DATA SECTION
+--

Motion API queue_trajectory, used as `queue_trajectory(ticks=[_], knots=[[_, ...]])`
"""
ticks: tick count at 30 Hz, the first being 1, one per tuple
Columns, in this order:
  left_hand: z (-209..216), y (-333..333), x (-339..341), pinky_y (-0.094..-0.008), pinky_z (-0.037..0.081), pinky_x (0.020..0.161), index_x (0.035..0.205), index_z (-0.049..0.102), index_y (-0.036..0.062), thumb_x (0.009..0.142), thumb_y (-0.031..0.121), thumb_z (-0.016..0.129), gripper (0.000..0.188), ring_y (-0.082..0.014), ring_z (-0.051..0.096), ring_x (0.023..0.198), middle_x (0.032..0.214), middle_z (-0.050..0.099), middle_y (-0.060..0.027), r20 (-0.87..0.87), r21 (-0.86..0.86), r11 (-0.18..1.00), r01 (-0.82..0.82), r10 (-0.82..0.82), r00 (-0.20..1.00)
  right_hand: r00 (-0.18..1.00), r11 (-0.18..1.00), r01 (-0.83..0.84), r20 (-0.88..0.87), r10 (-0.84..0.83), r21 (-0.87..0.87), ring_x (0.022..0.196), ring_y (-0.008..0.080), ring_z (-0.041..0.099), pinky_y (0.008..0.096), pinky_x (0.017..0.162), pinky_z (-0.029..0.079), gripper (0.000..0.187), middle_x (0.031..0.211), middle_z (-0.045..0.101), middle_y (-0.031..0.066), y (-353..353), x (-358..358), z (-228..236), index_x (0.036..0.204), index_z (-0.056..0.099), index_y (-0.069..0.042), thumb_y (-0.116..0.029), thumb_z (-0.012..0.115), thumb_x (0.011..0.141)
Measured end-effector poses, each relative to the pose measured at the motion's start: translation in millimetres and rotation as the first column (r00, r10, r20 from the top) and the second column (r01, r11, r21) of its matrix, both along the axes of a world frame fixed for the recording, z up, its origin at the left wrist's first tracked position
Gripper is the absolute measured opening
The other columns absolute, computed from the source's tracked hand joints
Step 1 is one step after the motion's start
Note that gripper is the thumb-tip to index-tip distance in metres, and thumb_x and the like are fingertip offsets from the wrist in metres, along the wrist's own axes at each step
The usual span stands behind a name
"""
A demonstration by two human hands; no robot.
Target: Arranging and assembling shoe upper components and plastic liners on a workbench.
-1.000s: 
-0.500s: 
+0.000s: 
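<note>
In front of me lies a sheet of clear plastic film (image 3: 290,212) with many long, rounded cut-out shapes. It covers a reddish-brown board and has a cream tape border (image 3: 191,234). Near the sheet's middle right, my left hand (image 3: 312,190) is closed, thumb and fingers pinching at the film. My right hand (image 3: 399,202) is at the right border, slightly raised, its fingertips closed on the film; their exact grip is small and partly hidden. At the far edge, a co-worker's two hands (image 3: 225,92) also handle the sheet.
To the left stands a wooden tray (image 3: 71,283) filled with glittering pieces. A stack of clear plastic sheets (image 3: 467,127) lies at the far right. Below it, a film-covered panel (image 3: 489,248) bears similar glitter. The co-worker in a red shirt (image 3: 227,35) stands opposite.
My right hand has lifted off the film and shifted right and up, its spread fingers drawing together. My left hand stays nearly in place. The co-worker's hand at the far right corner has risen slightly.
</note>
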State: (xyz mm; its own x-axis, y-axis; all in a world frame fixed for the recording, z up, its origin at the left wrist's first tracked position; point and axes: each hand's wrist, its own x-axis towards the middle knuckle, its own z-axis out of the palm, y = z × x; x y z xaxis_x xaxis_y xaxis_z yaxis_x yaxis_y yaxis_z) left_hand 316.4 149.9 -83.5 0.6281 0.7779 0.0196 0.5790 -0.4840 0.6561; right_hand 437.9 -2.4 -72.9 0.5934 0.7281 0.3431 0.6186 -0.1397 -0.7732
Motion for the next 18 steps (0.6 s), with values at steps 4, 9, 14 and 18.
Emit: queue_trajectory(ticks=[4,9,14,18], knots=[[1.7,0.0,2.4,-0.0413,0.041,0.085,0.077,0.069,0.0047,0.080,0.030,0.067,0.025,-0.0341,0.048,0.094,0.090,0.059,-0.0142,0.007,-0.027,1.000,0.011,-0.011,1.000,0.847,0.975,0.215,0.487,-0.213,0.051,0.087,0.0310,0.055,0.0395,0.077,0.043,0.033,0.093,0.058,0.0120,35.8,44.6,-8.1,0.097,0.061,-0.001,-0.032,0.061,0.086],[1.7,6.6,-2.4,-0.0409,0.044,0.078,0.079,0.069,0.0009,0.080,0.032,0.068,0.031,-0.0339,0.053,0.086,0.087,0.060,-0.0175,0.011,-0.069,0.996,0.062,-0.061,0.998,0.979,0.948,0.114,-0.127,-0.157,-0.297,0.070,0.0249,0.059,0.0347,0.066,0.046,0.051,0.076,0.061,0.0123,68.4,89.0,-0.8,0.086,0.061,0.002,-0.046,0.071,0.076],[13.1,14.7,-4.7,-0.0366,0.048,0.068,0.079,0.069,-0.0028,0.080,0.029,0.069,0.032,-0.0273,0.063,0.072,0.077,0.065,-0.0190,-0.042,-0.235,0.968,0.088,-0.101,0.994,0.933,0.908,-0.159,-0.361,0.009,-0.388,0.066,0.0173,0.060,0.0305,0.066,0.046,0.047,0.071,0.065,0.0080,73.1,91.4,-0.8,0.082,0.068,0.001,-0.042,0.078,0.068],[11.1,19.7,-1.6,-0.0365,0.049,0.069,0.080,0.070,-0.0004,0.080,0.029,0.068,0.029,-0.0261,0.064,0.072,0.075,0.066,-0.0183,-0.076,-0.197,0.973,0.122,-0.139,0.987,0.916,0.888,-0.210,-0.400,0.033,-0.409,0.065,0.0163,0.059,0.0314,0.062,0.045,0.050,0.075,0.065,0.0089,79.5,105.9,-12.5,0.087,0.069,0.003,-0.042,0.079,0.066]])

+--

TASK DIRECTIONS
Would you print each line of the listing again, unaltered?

OUTPUT FOR THIS TASK
Motion API queue_trajectory, used as `queue_trajectory(ticks=[_], knots=[[_, ...]])`
"""
ticks: tick count at 30 Hz, the first being 1, one per tuple
Columns, in this order:
  left_hand: z (-209..216), y (-333..333), x (-339..341), pinky_y (-0.094..-0.008), pinky_z (-0.037..0.081), pinky_x (0.020..0.161), index_x (0.035..0.205), index_z (-0.049..0.102), index_y (-0.036..0.062), thumb_x (0.009..0.142), thumb_y (-0.031..0.121), thumb_z (-0.016..0.129), gripper (0.000..0.188), ring_y (-0.082..0.014), ring_z (-0.051..0.096), ring_x (0.023..0.198), middle_x (0.032..0.214), middle_z (-0.050..0.099), middle_y (-0.060..0.027), r20 (-0.87..0.87), r21 (-0.86..0.86), r11 (-0.18..1.00), r01 (-0.82..0.82), r10 (-0.82..0.82), r00 (-0.20..1.00)
  right_hand: r00 (-0.18..1.00), r11 (-0.18..1.00), r01 (-0.83..0.84), r20 (-0.88..0.87), r10 (-0.84..0.83), r21 (-0.87..0.87), ring_x (0.022..0.196), ring_y (-0.008..0.080), ring_z (-0.041..0.099), pinky_y (0.008..0.096), pinky_x (0.017..0.162), pinky_z (-0.029..0.079), gripper (0.000..0.187), middle_x (0.031..0.211), middle_z (-0.045..0.101), middle_y (-0.031..0.066), y (-353..353), x (-358..358), z (-228..236), index_x (0.036..0.204), index_z (-0.056..0.099), index_y (-0.069..0.042), thumb_y (-0.116..0.029), thumb_z (-0.012..0.115), thumb_x (0.011..0.141)
Measured end-effector poses, each relative to the pose measured at the motion's start: translation in millimetres and rotation as the first column (r00, r10, r20 from the top) and the second column (r01, r11, r21) of its matrix, both along the axes of a world frame fixed for the recording, z up, its origin at the left wrist's first tracked position
Gripper is the absolute measured opening
The other columns absolute, computed from the source's tracked hand joints
Step 1 is one step after the motion's start
Note that gripper is the thumb-tip to index-tip distance in metres, and thumb_x and the like are fingertip offsets from the wrist in metres, along the wrist's own axes at each step
The usual span stands behind a name
"""
A demonstration by two human hands; no robot.
Target: Arranging and assembling shoe upper components and plastic liners on a workbench.
-1.000s: 
-0.500s: 
+0.000s: 
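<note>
In front of me lies a sheet of clear plastic film (image 3: 290,212) with many long, rounded cut-out shapes. It covers a reddish-brown board and has a cream tape border (image 3: 191,234). Near the sheet's middle right, my left hand (image 3: 312,190) is closed, thumb and fingers pinching at the film. My right hand (image 3: 399,202) is at the right border, slightly raised, its fingertips closed on the film; their exact grip is small and partly hidden. At the far edge, a co-worker's two hands (image 3: 225,92) also handle the sheet.
To the left stands a wooden tray (image 3: 71,283) filled with glittering pieces. A stack of clear plastic sheets (image 3: 467,127) lies at the far right. Below it, a film-covered panel (image 3: 489,248) bears similar glitter. The co-worker in a red shirt (image 3: 227,35) stands opposite.
My right hand has lifted off the film and shifted right and up, its spread fingers drawing together. My left hand stays nearly in place. The co-worker's hand at the far right corner has risen slightly.
</note>
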State: (xyz mm; its own x-axis, y-axis; all in a world frame fixed for the recording, z up, its origin at the left wrist's first tracked position; point and axes: each hand's wrist, its own x-axis towards the middle knuckle, its own z-axis out of the palm, y = z × x; x y z xaxis_x xaxis_y xaxis_z yaxis_x yaxis_y yaxis_z) left_hand 316.4 149.9 -83.5 0.6281 0.7779 0.0196 0.5790 -0.4840 0.6561; right_hand 437.9 -2.4 -72.9 0.5934 0.7281 0.3431 0.6186 -0.1397 -0.7732
Motion for the next 18 steps (0.6 s), with values at steps 4, 9, 14 and 18.
Emit: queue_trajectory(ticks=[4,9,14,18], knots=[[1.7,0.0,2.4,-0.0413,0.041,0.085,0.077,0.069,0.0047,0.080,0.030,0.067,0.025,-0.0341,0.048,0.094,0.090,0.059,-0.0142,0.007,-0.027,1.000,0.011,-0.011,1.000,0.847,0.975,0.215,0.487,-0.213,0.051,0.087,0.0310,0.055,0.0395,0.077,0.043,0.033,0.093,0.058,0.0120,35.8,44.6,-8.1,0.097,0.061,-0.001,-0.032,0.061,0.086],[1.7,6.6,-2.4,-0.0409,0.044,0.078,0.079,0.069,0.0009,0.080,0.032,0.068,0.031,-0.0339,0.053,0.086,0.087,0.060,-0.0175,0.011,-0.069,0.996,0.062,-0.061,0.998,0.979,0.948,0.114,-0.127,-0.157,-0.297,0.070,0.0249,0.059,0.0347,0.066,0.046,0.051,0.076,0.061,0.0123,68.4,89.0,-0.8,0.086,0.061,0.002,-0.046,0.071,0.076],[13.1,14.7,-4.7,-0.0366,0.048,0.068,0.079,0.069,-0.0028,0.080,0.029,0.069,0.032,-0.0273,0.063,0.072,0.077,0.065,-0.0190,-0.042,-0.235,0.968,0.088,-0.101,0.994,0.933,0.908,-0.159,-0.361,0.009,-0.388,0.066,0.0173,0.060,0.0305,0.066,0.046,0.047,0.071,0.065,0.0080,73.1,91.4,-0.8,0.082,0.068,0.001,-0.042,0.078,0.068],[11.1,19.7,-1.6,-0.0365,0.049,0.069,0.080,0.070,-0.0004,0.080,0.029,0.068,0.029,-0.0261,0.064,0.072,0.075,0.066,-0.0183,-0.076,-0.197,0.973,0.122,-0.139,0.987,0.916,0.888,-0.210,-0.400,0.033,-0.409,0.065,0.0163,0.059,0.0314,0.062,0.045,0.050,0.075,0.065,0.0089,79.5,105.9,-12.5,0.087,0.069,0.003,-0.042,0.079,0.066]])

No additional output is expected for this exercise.